» Task instructions
Repeat only the stretch of lines below that runs from the line with "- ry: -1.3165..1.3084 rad" through the line with "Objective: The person", unaltered.

[Extracted data entries]
..........

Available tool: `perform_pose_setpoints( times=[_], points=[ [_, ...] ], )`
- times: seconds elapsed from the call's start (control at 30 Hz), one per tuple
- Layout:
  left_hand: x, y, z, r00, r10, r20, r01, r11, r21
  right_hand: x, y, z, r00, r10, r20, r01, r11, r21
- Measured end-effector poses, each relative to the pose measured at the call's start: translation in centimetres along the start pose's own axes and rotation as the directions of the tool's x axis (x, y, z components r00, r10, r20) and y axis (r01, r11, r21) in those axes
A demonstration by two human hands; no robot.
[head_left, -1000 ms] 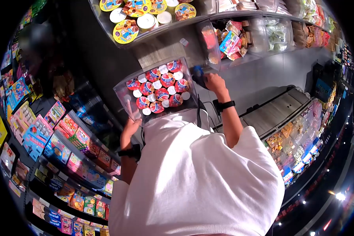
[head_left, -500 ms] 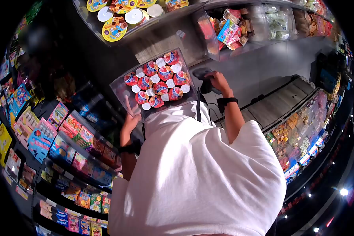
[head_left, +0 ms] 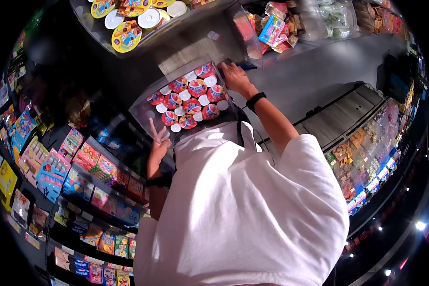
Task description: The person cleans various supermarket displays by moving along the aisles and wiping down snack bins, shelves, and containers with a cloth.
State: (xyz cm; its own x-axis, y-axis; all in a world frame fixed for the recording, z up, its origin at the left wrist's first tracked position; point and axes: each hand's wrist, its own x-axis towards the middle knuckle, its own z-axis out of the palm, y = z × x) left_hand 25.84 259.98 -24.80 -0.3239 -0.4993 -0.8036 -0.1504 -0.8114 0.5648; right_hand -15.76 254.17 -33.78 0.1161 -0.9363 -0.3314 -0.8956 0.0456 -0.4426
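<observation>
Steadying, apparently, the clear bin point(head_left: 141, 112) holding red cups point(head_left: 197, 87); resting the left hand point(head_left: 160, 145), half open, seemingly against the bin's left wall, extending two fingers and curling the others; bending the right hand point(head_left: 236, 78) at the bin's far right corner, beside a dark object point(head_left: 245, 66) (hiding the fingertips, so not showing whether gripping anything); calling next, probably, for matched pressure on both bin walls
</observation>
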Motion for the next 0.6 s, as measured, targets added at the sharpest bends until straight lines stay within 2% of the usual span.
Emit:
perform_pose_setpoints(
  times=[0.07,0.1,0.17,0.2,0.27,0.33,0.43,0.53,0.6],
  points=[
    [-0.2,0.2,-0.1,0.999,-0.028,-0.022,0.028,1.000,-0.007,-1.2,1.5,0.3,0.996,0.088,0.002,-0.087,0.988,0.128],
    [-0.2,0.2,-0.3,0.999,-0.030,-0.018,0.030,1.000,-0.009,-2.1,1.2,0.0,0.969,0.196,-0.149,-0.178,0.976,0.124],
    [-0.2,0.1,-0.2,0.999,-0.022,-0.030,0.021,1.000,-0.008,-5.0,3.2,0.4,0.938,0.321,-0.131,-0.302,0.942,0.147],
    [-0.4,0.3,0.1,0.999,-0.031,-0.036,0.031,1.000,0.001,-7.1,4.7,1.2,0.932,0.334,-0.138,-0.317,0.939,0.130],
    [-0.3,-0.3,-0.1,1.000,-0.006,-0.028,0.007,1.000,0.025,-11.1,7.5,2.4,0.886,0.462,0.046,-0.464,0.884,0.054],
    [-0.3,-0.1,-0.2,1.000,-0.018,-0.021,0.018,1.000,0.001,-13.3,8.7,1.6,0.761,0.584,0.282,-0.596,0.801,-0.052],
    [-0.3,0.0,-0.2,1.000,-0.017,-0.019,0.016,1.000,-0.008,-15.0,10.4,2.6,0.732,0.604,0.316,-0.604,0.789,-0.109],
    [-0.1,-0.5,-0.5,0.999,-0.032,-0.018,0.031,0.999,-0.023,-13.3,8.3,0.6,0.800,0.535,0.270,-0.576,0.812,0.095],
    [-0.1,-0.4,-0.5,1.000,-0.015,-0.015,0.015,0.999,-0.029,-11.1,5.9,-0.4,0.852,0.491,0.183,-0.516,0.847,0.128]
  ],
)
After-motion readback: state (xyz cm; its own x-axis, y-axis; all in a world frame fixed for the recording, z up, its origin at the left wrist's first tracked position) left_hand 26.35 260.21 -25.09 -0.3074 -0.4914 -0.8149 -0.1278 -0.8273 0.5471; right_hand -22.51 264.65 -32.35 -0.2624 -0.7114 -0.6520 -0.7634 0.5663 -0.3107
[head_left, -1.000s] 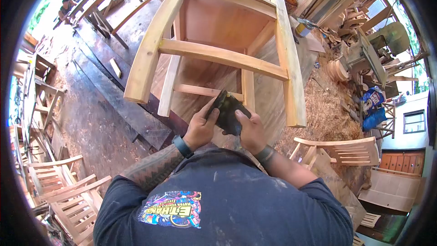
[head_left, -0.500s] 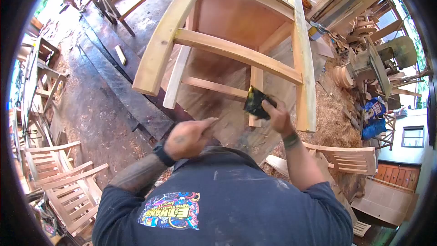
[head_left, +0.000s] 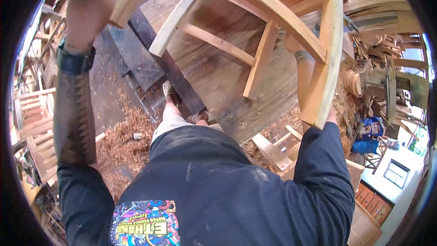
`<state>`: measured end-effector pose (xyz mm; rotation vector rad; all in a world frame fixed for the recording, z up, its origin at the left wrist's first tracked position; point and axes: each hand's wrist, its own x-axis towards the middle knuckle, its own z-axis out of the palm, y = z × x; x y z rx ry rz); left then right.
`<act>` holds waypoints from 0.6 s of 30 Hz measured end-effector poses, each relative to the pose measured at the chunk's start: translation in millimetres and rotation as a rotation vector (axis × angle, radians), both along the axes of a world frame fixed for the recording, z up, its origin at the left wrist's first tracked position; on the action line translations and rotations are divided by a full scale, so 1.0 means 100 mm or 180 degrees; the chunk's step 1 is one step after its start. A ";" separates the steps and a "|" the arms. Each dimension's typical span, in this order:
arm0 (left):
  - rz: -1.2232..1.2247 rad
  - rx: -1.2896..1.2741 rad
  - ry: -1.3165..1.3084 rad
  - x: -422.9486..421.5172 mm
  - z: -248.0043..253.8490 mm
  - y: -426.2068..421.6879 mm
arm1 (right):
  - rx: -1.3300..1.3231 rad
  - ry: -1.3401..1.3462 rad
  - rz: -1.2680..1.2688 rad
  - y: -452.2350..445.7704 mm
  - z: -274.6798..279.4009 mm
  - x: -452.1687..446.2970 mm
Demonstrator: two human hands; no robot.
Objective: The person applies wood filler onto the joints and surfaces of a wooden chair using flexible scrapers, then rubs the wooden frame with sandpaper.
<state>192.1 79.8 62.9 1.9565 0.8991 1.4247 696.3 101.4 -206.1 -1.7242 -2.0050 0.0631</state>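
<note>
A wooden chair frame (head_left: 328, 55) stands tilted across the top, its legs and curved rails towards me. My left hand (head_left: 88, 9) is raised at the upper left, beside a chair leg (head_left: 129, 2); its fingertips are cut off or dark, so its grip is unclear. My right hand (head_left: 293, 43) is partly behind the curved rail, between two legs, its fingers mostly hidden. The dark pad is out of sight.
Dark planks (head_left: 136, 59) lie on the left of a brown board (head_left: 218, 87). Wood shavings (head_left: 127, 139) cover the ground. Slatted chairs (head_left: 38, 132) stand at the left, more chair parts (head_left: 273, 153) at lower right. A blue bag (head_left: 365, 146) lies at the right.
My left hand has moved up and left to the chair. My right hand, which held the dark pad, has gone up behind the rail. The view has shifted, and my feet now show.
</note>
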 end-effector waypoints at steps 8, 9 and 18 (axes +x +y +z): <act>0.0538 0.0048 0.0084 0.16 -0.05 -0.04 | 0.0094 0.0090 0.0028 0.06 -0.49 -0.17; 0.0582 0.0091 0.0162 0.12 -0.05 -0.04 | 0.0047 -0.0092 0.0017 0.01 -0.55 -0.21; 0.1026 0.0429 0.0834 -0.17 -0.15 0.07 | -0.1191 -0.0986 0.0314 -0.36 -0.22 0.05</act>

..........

» Reply
  - ry: -1.3165..1.3084 rad
  - x: -422.9486..421.5172 mm
  - z: -248.0043..253.8490 mm
  - y: -426.2068..421.6879 mm
arm1 (right):
  - rx: -1.3300..1.3231 rad
  - ry: -1.3401..1.3462 rad
  - rz: -1.2680..1.2688 rad
  - y: -452.2350..445.7704 mm
  - z: -274.6798..279.4009 mm
  - x: -452.1687..446.2970 mm
Demonstrator: two human hands; no robot.
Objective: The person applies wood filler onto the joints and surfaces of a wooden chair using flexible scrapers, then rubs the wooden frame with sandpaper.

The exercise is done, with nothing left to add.